*Directions for this task*
Using the listing below, set down each line from the line containing "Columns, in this" through the line containing "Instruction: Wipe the", both ends included, exactly and with nothing added.
(Data block Opens)
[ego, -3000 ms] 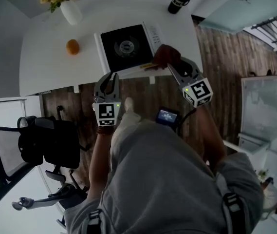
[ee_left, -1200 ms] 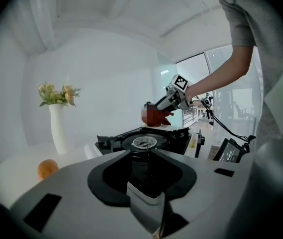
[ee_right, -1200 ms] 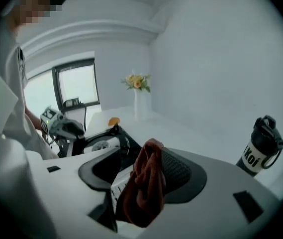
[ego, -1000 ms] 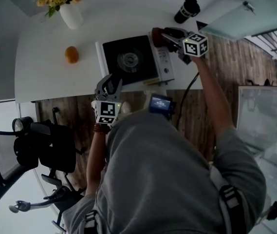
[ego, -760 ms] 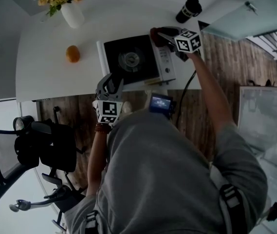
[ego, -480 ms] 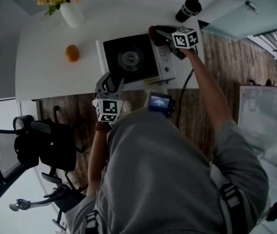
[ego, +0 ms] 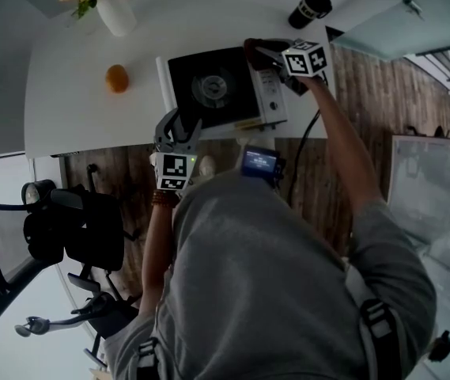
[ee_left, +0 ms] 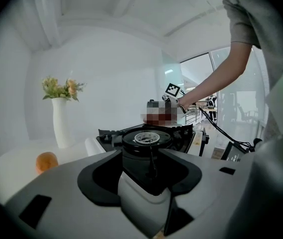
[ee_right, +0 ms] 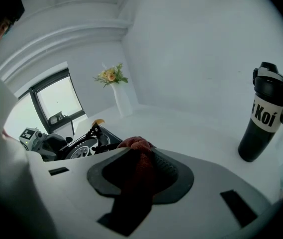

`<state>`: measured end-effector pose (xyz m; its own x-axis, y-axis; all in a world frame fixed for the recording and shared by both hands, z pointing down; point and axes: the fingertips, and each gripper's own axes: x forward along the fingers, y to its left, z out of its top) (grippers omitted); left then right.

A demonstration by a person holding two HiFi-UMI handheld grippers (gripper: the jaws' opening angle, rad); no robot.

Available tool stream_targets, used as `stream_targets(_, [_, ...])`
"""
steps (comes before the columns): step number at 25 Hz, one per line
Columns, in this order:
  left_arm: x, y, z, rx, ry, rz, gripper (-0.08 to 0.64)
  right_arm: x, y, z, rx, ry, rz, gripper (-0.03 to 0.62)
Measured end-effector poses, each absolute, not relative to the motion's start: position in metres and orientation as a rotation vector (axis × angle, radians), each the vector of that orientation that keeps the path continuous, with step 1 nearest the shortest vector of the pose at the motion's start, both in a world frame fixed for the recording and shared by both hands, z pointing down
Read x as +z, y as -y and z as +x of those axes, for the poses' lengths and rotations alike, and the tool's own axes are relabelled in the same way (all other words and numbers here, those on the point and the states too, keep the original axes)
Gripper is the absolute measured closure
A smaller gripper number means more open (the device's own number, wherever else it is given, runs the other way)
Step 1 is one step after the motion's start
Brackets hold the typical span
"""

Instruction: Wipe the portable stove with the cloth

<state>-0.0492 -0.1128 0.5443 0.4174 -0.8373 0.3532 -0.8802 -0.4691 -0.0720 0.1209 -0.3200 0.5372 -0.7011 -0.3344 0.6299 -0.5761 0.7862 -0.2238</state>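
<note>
The portable stove (ego: pixel 209 85), with a black top and a white control strip on its right, stands on the white table (ego: pixel 74 109). My right gripper (ego: pixel 261 54) hovers at the stove's far right corner. Its jaws have just been closing and are shut on the dark red cloth (ego: pixel 251 52), which bunches between them (ee_right: pixel 137 178). My left gripper (ego: pixel 175 122) is at the stove's near left corner. Its jaws have just been opening and stand open, with nothing gripped. In the left gripper view the burner (ee_left: pixel 146 137) lies straight ahead of them.
An orange (ego: pixel 116 77) and a white vase of flowers (ego: pixel 114 10) sit left of the stove. A black bottle (ego: pixel 309 5) stands at the table's far right corner. An office chair (ego: pixel 58 236) stands on the wooden floor to the left.
My right gripper carried the cloth from the table's front edge to the stove's far right corner, then sank slightly. The left gripper stayed at the near left corner.
</note>
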Motion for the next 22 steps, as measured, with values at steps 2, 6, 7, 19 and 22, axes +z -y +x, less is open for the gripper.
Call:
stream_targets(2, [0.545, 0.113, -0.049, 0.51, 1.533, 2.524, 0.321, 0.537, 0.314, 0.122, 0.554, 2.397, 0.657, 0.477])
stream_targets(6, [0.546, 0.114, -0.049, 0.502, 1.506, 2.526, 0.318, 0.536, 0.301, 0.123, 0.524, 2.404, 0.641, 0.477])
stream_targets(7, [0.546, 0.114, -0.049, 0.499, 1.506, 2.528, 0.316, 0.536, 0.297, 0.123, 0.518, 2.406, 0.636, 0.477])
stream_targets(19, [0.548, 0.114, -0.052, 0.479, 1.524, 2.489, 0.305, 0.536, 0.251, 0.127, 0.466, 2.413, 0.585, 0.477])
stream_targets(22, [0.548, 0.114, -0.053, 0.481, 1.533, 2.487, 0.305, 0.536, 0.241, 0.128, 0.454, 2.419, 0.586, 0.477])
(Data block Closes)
*Task result*
Columns, in this order:
  left_arm: x, y, z, rx, ry, rz, gripper (-0.08 to 0.64)
  right_arm: x, y, z, rx, ry, rz, gripper (-0.03 to 0.62)
Measured end-effector poses, each absolute, not relative to the motion's start: position in metres and orientation as a rotation vector (axis × angle, radians), each the vector of that orientation that keeps the path continuous, with step 1 nearest the shortest vector of the pose at the motion's start, both in a world frame fixed for the recording and shared by both hands, z pointing down
Read x as +z, y as -y and z as +x of those axes, for the poses' lengths and rotations alike, and the tool's own axes are relabelled in the same way (all other words and numbers here, those on the point and the states too, keep the original axes)
Gripper is the absolute measured closure
A smaller gripper number means more open (the device's own number, wherever else it is given, runs the other way)
Step 1 is one step after the motion's start
Brackets hold the typical span
"""

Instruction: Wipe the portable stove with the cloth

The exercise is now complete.